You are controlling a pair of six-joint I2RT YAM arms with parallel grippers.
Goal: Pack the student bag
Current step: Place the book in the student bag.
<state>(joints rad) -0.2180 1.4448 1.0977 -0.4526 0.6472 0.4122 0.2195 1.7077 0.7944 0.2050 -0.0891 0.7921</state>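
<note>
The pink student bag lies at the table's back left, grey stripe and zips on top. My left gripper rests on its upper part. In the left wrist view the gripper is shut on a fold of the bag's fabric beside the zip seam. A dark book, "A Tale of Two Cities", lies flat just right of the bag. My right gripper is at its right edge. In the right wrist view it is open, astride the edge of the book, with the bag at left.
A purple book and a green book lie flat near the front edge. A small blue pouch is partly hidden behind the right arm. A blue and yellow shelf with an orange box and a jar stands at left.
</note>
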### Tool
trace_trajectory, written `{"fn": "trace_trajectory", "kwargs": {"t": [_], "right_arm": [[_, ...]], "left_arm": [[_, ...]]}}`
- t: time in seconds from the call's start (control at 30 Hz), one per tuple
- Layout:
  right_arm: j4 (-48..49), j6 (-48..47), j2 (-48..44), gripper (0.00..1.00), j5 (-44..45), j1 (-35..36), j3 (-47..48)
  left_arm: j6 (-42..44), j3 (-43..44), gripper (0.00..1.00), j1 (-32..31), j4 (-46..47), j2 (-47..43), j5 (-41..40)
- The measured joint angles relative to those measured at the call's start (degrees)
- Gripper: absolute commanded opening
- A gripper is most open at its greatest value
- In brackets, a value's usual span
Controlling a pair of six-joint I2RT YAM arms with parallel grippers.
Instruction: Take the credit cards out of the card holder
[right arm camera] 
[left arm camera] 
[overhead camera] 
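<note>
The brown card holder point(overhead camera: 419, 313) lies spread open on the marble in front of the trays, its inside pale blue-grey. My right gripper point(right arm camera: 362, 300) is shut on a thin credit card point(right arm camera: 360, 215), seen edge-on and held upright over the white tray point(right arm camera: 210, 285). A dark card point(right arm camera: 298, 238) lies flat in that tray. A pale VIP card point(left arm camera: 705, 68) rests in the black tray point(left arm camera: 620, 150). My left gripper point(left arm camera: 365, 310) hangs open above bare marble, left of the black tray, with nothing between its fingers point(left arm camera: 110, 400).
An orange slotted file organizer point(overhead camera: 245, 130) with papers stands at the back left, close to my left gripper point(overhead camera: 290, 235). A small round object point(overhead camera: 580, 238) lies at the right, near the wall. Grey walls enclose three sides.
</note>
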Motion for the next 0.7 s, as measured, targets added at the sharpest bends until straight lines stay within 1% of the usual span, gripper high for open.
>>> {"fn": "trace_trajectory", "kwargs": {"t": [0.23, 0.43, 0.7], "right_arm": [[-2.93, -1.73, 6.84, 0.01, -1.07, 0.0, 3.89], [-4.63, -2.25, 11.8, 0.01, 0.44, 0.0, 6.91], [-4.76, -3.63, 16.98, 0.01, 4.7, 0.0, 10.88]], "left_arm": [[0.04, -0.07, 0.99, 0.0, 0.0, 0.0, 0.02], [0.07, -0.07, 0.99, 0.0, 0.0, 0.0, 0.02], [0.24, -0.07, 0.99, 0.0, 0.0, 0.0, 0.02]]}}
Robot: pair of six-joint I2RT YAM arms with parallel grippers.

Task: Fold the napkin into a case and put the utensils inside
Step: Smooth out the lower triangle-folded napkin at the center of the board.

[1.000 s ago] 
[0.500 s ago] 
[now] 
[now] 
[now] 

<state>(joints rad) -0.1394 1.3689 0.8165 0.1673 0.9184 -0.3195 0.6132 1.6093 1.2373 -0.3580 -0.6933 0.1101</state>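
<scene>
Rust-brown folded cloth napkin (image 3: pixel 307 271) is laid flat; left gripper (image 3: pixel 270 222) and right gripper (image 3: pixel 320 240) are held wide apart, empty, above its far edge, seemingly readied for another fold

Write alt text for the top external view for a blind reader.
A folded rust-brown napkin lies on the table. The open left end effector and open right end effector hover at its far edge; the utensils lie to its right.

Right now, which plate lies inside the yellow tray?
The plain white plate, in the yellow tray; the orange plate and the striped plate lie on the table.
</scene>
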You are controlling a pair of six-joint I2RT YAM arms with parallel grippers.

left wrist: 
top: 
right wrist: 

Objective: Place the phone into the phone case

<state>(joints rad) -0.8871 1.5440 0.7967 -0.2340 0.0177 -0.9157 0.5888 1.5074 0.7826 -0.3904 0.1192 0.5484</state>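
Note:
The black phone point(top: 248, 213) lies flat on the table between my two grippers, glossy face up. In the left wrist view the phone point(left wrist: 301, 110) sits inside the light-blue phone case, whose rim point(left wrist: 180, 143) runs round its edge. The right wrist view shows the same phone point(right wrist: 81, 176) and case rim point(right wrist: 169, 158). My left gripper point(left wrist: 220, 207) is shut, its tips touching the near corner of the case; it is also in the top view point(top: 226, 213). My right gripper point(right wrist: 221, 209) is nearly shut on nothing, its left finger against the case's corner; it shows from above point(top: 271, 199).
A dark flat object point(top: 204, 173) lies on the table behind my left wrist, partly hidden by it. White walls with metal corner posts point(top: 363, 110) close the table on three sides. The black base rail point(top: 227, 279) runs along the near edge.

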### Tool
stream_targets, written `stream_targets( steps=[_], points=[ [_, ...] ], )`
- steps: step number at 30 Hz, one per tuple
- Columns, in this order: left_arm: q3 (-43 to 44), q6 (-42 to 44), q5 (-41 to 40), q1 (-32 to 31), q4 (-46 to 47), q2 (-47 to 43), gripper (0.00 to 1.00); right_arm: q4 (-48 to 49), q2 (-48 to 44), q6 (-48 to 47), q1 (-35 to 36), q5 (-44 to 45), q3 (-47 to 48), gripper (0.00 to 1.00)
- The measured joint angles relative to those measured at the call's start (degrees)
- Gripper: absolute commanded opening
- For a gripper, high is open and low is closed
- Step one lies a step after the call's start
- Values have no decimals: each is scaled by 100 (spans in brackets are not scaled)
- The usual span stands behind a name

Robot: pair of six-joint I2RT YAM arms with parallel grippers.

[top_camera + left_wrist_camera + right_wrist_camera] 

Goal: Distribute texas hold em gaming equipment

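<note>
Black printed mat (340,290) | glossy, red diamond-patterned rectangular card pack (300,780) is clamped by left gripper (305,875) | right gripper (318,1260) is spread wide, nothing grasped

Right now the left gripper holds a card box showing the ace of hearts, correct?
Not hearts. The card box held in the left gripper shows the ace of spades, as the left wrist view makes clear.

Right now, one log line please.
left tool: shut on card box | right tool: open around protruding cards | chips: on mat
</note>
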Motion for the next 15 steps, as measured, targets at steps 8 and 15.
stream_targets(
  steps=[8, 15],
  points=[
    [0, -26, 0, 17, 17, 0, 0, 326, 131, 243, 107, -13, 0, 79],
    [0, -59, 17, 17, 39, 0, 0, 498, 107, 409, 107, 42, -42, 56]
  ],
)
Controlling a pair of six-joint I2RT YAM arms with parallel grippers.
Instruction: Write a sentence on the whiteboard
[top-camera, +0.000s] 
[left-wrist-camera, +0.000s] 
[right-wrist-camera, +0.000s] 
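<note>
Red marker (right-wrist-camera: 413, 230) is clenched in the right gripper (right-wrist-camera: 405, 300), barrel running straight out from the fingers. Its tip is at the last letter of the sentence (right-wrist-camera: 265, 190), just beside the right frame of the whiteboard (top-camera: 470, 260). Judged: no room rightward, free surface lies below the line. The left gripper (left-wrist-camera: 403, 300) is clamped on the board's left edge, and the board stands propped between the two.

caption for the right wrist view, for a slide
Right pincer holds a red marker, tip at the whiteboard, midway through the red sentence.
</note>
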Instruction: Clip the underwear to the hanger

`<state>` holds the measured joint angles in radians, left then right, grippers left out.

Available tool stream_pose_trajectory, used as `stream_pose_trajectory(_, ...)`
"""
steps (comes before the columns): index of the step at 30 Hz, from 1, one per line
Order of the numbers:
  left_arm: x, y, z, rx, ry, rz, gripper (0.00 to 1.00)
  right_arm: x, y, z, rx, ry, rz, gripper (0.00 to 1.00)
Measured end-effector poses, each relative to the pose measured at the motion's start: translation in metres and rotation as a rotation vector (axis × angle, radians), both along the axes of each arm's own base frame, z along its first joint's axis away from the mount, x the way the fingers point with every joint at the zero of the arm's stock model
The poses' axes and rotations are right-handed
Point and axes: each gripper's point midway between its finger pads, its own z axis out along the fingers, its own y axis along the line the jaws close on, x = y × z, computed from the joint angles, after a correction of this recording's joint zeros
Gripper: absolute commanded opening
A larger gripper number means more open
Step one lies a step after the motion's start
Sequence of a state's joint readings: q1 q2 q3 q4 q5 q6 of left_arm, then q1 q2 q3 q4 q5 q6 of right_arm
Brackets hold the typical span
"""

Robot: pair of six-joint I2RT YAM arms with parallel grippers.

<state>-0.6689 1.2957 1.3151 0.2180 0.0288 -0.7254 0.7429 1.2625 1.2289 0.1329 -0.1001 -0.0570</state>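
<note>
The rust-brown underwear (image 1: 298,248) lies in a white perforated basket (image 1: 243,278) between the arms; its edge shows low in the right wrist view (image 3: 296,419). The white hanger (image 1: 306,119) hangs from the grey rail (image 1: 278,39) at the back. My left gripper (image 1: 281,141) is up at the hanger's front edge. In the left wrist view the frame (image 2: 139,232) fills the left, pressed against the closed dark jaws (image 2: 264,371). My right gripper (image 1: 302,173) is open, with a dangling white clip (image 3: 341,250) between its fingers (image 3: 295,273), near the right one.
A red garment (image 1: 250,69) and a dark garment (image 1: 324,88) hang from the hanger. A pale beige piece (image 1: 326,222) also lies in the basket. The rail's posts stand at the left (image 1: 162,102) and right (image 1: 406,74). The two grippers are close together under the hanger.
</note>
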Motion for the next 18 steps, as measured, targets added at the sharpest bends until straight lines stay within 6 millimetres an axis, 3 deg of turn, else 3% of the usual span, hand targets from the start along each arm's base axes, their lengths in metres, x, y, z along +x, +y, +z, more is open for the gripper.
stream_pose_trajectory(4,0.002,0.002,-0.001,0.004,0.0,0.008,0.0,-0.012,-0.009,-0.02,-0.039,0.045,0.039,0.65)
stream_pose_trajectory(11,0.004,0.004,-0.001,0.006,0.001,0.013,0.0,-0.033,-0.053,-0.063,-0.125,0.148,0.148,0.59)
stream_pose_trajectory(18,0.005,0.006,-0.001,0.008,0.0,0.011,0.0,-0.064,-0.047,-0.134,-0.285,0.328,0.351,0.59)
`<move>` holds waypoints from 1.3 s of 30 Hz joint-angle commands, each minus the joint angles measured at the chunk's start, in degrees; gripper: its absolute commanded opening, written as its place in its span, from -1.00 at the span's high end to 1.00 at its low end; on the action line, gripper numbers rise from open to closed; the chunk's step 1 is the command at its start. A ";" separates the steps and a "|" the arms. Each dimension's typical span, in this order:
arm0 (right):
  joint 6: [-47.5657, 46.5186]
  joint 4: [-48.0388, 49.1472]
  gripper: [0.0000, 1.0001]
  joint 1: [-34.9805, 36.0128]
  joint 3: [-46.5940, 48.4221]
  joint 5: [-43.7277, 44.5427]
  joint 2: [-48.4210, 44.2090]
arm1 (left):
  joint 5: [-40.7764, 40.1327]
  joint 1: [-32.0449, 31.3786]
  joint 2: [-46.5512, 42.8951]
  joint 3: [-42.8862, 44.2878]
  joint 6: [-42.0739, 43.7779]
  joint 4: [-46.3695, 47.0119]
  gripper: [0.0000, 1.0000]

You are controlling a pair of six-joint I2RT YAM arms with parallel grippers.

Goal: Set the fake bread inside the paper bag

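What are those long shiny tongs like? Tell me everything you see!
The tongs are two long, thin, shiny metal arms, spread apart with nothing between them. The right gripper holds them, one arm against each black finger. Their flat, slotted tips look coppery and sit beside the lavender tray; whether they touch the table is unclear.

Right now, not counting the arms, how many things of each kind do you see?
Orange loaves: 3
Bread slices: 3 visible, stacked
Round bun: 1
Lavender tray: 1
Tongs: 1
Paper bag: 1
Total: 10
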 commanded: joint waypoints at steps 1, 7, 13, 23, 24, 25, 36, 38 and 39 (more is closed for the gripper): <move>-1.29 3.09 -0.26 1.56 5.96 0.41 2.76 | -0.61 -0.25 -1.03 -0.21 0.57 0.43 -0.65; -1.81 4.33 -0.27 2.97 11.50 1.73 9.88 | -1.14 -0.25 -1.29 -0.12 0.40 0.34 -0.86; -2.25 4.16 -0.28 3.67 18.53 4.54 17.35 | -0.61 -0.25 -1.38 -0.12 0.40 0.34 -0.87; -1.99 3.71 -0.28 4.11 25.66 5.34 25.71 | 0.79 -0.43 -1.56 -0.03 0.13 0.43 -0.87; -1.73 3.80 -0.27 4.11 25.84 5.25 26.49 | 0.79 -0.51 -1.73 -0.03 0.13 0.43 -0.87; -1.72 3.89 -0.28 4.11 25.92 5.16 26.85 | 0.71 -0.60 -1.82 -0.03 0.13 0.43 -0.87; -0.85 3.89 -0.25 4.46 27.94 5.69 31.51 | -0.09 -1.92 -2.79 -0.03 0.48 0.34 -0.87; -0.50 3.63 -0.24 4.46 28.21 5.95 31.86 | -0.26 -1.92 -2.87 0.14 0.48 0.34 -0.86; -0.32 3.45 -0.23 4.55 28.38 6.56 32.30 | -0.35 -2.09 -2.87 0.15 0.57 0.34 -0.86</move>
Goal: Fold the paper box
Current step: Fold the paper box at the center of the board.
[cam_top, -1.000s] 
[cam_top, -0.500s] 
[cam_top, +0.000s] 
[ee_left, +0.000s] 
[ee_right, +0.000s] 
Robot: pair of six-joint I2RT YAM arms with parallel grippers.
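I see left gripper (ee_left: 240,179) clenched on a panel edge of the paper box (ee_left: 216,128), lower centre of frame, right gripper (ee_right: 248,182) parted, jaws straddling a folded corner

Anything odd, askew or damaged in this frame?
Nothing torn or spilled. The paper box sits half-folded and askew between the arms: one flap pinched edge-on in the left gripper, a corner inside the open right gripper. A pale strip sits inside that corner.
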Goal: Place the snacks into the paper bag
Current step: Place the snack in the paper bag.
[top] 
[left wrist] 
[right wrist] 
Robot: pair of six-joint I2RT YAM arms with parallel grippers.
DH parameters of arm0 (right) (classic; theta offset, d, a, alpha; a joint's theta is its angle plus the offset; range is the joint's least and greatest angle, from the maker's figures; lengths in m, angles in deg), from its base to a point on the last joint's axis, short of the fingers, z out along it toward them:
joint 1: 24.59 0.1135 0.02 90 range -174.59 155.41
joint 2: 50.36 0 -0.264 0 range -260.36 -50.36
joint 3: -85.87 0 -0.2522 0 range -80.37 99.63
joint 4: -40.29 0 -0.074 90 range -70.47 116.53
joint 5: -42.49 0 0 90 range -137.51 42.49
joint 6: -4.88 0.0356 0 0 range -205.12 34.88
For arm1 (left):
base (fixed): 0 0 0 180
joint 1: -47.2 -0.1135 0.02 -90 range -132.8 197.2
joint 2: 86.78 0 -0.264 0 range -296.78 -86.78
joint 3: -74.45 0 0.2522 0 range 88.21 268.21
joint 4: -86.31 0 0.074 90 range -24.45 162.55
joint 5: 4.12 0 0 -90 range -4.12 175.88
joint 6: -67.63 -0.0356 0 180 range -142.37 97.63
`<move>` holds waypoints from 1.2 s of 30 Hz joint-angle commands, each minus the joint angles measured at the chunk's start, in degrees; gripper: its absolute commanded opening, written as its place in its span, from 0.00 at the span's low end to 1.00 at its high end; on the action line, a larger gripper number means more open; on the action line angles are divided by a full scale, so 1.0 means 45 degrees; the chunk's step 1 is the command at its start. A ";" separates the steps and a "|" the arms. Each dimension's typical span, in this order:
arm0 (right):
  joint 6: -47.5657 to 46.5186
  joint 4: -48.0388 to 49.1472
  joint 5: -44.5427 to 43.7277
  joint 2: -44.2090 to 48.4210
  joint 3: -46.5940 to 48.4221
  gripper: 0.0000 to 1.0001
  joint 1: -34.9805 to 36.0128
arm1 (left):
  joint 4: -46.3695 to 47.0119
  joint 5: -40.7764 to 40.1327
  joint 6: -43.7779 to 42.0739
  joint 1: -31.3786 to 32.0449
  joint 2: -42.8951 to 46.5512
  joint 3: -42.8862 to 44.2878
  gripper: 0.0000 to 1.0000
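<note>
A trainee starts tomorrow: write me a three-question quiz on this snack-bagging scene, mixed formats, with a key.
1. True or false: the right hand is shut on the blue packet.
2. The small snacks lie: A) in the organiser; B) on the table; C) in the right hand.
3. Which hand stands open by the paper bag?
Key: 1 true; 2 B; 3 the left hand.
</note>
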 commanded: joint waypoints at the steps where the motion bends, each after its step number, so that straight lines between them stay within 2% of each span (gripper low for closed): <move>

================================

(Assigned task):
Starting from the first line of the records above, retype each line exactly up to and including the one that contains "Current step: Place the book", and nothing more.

(Answer space):
You are controlling a pair of six-joint I2RT YAM arms with parallel grippers.
Goal: Pack the student bag
Current step: Place the book in the student bag.

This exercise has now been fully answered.